Sedangkan pada tingkat pemerintah kota dan kabupaten, masih belum selesai dalam
memperbaiki administrasi pemerintah.

Selain itu hasil penelitian dari Brodjonegoro dan Mahi (2003) menyatakan bahwa pemerintah
daerah masih belum memiliki kekuatan fiscal yang significant. Demikian pula Lewis (2005)

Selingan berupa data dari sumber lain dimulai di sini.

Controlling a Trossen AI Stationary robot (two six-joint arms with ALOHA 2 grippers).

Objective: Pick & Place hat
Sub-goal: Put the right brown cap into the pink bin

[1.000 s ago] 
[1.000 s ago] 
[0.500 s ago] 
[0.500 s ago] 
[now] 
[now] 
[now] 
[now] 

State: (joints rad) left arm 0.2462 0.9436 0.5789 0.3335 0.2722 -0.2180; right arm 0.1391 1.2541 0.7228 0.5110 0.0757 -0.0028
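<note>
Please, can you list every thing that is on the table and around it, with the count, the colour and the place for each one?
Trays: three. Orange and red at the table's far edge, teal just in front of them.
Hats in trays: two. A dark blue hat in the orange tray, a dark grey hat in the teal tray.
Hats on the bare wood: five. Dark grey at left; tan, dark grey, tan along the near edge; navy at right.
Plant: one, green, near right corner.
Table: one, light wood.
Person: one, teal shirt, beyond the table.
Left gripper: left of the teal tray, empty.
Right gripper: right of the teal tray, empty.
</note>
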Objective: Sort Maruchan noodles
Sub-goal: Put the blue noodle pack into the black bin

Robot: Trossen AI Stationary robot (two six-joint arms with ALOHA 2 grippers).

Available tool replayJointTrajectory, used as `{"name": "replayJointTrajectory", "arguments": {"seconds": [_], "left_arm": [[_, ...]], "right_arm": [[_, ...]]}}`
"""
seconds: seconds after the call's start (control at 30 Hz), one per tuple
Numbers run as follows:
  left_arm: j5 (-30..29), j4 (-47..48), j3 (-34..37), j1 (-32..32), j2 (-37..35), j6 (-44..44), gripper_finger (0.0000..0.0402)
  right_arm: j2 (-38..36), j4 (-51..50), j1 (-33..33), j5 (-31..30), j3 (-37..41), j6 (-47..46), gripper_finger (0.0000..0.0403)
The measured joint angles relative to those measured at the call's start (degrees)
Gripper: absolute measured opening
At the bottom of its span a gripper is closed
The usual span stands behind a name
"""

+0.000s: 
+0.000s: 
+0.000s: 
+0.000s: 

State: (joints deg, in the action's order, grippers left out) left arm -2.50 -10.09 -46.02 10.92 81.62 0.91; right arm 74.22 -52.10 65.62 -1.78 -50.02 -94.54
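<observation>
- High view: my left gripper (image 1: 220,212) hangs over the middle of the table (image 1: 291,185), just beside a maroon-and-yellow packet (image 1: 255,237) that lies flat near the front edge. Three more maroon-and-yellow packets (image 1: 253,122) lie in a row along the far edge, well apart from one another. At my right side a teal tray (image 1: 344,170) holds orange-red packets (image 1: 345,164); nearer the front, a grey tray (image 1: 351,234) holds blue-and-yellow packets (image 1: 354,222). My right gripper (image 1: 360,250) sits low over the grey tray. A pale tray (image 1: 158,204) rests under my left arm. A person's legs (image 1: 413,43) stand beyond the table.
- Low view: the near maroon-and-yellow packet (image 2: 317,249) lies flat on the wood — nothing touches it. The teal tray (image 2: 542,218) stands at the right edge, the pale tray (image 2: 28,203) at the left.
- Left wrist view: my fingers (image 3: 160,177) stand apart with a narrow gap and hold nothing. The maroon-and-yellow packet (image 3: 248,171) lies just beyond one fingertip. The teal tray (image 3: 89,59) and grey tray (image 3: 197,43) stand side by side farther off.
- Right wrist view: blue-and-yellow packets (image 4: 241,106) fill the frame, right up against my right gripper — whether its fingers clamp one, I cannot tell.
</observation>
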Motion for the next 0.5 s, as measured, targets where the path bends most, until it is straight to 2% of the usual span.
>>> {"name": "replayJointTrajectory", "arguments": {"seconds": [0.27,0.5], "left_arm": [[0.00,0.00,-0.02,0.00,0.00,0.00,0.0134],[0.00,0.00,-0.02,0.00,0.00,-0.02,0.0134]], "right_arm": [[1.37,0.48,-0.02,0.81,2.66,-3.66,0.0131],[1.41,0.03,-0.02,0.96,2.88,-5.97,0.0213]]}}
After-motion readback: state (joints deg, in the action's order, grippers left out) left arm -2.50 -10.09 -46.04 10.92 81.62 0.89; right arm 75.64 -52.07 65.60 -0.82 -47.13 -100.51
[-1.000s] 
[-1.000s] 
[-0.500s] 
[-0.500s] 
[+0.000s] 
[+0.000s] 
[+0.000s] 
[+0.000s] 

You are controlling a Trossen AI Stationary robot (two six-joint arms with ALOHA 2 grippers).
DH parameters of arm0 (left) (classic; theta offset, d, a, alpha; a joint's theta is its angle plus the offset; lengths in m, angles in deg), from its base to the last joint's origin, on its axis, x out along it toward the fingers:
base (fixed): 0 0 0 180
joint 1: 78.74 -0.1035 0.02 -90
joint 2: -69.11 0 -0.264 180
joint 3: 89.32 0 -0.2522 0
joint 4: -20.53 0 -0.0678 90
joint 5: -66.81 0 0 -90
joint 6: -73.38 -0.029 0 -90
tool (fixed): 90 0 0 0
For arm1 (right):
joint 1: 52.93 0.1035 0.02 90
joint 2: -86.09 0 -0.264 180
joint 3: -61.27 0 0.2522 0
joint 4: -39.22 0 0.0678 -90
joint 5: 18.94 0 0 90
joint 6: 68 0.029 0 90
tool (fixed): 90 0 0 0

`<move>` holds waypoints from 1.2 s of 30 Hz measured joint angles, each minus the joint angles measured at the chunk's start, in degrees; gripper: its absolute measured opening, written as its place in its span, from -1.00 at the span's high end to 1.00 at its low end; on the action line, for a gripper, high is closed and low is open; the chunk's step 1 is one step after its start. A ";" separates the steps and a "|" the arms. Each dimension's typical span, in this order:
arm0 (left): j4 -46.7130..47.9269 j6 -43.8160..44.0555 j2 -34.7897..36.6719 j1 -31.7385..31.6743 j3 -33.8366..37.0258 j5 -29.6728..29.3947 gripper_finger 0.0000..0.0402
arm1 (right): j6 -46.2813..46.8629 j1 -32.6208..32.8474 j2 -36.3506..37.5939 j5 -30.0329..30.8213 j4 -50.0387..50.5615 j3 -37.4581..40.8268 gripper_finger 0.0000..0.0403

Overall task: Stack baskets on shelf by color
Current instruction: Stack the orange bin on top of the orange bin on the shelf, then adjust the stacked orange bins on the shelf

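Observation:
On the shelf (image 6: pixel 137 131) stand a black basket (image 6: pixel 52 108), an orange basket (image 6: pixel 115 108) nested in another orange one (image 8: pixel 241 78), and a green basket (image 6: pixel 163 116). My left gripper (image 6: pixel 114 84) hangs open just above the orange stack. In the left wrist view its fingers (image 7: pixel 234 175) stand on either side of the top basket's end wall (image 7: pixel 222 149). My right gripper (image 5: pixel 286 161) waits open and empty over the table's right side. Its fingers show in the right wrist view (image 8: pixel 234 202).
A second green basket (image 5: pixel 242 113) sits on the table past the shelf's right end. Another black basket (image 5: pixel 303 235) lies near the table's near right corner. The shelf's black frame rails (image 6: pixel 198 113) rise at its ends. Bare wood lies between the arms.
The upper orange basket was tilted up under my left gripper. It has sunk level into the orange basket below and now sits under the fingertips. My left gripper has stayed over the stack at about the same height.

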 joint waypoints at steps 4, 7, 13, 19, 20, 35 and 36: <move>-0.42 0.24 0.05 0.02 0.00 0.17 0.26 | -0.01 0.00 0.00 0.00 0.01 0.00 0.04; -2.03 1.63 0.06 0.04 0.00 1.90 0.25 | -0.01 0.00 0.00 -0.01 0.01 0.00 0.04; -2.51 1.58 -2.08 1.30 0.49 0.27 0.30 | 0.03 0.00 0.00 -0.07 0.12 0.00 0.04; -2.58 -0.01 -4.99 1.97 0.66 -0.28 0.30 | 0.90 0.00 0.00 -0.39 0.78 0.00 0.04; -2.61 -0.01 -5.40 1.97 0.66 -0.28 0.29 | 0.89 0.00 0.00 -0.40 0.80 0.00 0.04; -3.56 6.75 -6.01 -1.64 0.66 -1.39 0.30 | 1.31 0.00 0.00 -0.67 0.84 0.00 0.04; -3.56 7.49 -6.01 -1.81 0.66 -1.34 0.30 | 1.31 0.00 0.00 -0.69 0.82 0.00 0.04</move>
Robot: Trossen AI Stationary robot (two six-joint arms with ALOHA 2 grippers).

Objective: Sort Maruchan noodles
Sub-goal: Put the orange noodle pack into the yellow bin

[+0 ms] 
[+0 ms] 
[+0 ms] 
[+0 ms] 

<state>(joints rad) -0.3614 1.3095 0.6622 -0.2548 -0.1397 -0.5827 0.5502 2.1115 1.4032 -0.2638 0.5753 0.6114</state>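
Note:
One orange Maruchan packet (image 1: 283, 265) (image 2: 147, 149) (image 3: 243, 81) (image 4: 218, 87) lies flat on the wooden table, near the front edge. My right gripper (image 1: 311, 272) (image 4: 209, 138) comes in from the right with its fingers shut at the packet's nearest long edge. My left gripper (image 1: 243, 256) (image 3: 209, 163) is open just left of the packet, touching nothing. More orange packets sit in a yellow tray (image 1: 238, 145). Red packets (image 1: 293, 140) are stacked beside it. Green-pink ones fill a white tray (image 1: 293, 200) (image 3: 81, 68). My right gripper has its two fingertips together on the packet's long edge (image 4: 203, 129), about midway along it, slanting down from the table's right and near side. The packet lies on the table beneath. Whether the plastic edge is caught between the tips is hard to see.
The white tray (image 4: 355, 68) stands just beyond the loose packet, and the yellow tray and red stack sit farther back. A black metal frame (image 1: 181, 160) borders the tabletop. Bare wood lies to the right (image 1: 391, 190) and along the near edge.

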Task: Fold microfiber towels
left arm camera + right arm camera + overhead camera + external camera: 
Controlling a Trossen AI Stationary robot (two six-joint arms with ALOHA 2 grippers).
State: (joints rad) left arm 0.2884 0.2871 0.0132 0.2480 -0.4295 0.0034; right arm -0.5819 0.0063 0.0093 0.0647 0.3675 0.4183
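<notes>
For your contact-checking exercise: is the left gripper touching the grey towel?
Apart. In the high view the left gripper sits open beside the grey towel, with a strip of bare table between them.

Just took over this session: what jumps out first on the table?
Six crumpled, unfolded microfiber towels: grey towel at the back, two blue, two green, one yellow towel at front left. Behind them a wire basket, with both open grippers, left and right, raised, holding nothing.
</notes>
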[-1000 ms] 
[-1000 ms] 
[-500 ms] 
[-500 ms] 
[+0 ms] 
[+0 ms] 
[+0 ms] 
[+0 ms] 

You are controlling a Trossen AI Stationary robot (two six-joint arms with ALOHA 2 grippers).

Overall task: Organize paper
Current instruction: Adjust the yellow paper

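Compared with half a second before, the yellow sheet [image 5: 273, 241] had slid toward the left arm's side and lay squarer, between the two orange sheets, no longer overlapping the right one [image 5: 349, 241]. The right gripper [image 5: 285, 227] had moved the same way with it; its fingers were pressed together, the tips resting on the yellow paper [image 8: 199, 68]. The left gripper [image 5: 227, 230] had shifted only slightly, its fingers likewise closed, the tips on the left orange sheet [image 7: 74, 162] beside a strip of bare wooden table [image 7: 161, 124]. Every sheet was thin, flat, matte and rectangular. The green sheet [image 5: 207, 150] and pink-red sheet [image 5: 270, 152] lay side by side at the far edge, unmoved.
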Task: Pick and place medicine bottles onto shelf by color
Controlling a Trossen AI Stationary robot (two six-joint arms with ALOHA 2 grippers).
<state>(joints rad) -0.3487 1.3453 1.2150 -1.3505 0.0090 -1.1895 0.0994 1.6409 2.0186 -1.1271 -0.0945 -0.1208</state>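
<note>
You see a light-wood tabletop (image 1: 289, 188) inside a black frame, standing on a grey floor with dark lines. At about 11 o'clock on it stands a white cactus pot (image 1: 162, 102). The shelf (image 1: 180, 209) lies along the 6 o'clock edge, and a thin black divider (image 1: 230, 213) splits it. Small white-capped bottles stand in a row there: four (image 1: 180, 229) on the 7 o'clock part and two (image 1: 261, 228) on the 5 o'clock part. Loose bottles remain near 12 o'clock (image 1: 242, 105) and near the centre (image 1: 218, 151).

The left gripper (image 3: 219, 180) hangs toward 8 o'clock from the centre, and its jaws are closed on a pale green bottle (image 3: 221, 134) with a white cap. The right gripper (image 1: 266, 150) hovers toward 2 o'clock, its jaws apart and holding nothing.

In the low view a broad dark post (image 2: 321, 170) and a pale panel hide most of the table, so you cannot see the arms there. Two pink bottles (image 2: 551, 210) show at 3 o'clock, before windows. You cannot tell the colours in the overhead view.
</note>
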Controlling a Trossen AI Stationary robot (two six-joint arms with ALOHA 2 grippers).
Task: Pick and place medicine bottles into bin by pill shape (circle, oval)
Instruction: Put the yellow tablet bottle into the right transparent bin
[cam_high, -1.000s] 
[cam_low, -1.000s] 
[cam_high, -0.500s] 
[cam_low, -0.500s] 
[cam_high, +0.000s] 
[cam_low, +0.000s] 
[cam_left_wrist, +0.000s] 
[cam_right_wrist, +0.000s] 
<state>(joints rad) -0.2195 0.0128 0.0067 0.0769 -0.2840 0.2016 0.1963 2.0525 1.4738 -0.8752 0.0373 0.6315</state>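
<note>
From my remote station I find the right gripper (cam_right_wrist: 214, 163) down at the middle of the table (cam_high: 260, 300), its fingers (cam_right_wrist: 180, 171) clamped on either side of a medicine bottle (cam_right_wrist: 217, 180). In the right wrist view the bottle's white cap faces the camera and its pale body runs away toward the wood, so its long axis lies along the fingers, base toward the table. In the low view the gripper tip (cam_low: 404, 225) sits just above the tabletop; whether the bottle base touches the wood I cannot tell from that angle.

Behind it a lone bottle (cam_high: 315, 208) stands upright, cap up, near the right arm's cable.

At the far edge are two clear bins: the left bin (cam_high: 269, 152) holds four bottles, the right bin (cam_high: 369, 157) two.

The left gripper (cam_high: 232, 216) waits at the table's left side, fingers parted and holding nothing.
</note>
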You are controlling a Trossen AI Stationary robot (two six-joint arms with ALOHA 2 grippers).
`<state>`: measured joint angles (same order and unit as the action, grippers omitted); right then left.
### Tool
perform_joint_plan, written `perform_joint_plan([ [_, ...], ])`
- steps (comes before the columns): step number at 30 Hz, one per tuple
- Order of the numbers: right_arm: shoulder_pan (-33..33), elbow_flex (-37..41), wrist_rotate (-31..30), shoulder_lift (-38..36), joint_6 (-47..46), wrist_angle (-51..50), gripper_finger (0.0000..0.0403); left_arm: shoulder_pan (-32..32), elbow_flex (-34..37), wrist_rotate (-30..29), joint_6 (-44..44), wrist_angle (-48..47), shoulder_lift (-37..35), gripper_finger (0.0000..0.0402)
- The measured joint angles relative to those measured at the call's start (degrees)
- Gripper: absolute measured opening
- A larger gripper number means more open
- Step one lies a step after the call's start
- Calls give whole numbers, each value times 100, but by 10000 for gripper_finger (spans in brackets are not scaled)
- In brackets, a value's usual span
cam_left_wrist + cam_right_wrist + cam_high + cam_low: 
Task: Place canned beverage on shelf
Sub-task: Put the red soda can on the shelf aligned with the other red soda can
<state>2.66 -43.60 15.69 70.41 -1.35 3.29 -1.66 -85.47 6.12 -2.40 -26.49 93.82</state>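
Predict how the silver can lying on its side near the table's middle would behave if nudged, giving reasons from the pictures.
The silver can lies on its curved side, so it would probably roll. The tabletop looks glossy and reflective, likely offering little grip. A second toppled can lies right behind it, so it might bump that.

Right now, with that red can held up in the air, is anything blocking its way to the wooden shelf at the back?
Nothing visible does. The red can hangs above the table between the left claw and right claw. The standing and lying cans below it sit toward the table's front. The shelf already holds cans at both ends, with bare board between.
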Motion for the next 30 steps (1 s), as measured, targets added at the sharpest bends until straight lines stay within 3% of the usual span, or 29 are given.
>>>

menganggap ketergantungan kapasitas fiscal terhadap pemerintah nasional masih tinggi, namun
ini tidak mengakibatkan pemerinah daerah membangun pungutan daerah yang menghambat
ekonomi daerah. Namun demikian KPPOD (2007) menyatakan bahwa pemerintah daerah
menciptakan iklim usaha yang tidak kondusif dengan menciptakan perizinan dan pungutan yang
memberatkan pengusaha.

Pertanyaan-pertanyaan yang dapat timbul dari pengamatan yang ada adalah bahwa penelitian-
penelitian yang ada belum secara komprehensif terjawab dan ada feedback yang dapat
digunakan sebagai dasar kebijakan public. Bahkan penelitian yang ada belum memberikan
kontribusi yang significant terhadap perkembangan teori management keuangan pemerintah.